Collected data:
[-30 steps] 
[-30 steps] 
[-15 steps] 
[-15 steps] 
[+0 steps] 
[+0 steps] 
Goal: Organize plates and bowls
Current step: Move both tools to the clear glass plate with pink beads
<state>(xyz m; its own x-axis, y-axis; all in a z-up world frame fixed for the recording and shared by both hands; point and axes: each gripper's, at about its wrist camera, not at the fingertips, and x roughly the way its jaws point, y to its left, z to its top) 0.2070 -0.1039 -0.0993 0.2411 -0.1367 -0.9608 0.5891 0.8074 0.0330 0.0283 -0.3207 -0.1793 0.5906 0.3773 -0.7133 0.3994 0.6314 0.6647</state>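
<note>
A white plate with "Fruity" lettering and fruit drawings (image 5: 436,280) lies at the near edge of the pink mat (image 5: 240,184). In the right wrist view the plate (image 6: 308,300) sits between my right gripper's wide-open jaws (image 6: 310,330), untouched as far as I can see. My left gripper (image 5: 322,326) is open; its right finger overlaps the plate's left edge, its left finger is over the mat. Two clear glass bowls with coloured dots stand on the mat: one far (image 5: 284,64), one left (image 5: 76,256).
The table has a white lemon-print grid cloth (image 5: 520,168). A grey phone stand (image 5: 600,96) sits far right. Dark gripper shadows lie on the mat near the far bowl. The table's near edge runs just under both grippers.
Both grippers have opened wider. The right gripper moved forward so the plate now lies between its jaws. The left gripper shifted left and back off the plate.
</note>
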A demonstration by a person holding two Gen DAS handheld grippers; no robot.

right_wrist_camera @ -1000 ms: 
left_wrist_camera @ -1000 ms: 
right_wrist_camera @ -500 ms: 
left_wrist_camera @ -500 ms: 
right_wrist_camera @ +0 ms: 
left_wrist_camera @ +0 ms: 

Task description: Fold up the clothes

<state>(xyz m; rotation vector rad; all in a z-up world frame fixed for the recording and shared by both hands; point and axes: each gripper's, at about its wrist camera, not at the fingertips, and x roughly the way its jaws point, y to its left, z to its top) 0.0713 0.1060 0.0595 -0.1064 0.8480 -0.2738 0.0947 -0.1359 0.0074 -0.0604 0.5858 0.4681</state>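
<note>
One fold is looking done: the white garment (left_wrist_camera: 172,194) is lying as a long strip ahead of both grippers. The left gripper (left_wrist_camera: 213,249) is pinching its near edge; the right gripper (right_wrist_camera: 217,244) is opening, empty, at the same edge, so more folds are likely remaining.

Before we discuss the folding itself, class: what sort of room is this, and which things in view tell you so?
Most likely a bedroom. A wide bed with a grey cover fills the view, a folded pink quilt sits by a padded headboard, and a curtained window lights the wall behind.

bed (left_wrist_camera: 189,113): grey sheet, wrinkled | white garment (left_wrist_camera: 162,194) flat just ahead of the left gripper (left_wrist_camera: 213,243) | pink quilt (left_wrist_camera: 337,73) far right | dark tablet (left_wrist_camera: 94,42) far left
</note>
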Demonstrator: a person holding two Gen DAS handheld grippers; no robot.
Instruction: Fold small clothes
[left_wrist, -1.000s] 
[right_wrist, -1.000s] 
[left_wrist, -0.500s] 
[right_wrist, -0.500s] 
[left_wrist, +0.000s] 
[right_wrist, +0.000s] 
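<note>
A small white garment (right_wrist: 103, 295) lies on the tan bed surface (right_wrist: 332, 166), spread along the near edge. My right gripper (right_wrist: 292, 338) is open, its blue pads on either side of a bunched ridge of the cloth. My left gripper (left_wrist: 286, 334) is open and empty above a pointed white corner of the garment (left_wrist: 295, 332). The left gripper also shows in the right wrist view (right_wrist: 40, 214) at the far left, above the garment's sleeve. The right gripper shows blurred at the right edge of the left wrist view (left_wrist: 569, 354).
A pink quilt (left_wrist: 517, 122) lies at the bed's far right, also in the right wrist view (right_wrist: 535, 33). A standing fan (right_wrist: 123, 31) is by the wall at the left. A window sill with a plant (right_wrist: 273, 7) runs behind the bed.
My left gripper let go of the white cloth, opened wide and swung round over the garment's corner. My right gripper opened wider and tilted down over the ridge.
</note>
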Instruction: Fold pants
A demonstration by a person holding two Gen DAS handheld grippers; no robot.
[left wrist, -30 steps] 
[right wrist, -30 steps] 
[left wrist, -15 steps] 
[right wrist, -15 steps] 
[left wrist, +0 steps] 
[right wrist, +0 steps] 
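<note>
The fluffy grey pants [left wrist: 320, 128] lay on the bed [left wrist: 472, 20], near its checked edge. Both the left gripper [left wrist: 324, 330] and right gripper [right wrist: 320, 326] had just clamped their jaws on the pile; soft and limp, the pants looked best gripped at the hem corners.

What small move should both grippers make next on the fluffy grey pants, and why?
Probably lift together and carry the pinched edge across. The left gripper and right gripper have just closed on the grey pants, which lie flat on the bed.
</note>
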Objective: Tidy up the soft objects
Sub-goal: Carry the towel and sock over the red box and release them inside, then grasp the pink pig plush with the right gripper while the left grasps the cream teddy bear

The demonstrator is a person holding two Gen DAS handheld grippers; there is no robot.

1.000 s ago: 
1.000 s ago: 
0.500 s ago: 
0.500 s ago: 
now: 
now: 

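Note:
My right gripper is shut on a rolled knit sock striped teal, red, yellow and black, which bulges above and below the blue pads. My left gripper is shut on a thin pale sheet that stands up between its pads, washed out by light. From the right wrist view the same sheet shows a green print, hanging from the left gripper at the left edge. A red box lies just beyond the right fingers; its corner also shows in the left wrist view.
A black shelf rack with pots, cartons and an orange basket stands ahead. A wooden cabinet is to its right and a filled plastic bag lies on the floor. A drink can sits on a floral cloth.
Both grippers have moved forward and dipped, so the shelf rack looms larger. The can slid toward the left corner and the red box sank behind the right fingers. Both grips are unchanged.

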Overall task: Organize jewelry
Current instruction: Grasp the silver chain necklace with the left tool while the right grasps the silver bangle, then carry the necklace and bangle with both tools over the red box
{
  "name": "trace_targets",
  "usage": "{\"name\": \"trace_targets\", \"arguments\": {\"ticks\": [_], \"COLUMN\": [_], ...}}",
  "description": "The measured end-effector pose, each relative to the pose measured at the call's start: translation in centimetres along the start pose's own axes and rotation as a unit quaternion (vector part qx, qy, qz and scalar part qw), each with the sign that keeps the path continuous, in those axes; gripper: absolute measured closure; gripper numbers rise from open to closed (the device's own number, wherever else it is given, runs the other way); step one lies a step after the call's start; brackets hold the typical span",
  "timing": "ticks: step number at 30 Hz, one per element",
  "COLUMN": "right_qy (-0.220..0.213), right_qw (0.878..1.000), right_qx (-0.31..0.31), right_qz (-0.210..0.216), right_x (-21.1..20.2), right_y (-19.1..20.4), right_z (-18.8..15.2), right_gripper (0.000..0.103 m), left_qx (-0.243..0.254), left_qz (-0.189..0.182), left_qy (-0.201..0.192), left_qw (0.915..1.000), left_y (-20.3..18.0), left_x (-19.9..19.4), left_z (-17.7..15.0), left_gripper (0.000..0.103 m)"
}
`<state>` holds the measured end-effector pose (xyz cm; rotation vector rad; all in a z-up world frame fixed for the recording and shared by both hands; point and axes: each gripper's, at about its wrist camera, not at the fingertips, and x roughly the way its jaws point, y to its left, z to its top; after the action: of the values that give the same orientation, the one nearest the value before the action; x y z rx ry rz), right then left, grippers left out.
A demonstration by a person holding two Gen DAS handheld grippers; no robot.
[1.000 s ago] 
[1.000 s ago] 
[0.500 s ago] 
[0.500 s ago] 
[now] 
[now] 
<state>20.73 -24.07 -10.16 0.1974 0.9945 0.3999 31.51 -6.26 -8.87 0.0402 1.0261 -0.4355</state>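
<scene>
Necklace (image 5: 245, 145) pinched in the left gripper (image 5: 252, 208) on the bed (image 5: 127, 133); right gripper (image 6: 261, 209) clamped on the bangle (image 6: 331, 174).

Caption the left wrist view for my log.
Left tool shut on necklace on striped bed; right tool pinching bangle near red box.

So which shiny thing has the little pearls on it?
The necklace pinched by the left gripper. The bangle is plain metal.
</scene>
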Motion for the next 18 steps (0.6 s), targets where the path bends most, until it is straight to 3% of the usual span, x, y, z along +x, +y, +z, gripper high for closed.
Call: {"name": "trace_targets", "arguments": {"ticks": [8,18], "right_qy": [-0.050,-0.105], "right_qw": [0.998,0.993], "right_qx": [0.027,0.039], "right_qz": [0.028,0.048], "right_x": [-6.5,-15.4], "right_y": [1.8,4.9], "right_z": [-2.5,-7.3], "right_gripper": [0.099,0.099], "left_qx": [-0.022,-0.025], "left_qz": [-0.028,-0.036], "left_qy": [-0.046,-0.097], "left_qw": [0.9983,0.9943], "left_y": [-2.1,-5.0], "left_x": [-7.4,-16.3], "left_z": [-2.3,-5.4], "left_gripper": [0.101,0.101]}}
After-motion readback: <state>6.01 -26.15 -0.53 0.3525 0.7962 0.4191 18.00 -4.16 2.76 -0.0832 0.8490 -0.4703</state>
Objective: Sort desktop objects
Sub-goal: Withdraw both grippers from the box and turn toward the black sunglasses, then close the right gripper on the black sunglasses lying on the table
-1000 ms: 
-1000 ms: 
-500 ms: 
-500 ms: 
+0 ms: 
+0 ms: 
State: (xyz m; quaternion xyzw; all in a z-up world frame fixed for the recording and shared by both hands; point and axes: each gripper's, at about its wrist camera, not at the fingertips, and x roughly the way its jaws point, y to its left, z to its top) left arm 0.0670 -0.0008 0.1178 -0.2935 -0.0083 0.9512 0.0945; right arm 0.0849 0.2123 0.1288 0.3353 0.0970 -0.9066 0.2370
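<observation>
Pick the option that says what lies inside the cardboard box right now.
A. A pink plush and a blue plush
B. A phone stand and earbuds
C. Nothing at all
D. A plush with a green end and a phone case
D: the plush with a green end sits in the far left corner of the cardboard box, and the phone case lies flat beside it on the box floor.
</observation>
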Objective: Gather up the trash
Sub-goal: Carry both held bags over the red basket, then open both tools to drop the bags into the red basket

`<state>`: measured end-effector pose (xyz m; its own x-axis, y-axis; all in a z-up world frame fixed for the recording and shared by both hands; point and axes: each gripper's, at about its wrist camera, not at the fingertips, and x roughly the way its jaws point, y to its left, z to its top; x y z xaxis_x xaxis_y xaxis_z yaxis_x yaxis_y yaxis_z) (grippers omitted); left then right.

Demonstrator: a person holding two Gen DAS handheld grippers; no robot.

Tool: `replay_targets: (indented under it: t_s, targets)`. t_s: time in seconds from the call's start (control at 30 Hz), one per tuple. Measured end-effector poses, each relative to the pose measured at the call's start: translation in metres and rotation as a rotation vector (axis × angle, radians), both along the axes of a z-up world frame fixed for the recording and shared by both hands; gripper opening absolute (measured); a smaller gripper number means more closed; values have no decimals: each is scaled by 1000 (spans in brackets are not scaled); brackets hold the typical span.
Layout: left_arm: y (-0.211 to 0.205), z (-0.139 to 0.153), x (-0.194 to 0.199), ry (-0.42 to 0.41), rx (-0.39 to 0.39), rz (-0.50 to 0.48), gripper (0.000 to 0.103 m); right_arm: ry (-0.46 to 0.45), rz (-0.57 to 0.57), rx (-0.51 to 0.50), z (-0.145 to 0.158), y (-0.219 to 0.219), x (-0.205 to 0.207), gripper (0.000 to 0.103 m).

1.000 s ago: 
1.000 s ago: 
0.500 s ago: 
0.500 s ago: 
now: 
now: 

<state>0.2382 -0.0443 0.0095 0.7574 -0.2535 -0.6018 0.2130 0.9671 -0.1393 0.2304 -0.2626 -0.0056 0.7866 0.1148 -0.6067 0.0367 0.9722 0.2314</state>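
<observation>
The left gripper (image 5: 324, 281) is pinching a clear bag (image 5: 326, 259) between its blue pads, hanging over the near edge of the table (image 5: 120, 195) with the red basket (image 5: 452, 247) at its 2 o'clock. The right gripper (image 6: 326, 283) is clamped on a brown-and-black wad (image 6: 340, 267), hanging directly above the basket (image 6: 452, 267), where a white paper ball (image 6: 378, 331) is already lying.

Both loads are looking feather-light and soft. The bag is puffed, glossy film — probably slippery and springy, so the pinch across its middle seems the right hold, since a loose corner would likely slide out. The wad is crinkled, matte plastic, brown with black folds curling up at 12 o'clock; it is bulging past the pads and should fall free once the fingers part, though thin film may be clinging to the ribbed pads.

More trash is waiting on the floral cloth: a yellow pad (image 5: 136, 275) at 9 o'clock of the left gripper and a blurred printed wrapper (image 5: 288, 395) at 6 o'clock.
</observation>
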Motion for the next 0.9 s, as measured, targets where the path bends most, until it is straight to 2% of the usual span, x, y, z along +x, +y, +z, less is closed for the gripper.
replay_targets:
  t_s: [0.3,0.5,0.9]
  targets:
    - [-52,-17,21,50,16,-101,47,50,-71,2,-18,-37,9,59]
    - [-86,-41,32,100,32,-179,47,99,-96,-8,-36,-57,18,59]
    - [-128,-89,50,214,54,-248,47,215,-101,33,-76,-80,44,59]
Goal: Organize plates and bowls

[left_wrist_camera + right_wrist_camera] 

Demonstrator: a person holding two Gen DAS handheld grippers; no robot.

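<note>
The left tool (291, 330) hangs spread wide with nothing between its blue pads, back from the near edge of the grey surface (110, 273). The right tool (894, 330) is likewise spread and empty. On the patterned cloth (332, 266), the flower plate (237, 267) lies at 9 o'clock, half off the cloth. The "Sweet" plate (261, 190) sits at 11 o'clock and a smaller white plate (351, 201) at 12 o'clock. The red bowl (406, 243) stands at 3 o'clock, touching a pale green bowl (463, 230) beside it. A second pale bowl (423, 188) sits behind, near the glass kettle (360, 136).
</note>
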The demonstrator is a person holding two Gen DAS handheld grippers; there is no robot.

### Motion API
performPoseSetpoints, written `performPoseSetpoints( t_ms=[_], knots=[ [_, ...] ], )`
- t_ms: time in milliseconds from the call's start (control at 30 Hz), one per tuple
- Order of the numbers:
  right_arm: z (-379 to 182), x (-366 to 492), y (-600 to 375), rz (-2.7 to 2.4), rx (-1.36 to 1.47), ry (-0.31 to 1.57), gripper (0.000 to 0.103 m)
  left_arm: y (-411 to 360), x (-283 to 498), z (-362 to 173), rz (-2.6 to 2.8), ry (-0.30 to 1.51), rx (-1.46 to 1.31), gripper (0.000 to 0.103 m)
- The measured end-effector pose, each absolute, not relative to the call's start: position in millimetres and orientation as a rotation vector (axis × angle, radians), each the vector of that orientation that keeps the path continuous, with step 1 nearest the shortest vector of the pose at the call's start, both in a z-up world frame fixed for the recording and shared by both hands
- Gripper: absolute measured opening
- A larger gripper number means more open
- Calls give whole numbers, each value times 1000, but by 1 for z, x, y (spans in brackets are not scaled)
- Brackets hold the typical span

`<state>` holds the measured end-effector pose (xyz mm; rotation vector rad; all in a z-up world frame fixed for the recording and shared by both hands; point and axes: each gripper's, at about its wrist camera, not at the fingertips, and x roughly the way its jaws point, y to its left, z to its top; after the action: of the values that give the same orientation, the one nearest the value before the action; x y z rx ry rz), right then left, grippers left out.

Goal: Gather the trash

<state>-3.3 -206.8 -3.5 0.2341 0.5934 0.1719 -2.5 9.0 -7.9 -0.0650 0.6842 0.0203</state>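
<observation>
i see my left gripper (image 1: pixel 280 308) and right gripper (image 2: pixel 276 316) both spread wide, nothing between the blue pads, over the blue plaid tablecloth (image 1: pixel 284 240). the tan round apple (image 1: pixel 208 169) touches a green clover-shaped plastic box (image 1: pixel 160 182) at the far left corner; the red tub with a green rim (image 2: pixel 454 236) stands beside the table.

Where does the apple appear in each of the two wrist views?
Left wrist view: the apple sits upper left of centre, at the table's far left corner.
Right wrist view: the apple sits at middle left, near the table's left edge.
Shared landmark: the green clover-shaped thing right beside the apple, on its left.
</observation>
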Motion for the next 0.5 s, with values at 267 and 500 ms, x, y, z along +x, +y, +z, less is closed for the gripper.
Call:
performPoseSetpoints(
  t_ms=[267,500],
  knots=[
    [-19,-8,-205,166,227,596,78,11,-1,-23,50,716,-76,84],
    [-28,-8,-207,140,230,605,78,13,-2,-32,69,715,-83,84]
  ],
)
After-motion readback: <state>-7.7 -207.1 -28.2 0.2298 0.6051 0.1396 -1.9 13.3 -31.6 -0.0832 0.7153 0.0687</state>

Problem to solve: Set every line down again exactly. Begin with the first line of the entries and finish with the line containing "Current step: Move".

Solution below:
[-30 steps] 
[-30 steps] 
[-15 steps] 
[-15 steps] 
[+0 steps] 
[+0 steps] 
Goal: Organize plates and bowls
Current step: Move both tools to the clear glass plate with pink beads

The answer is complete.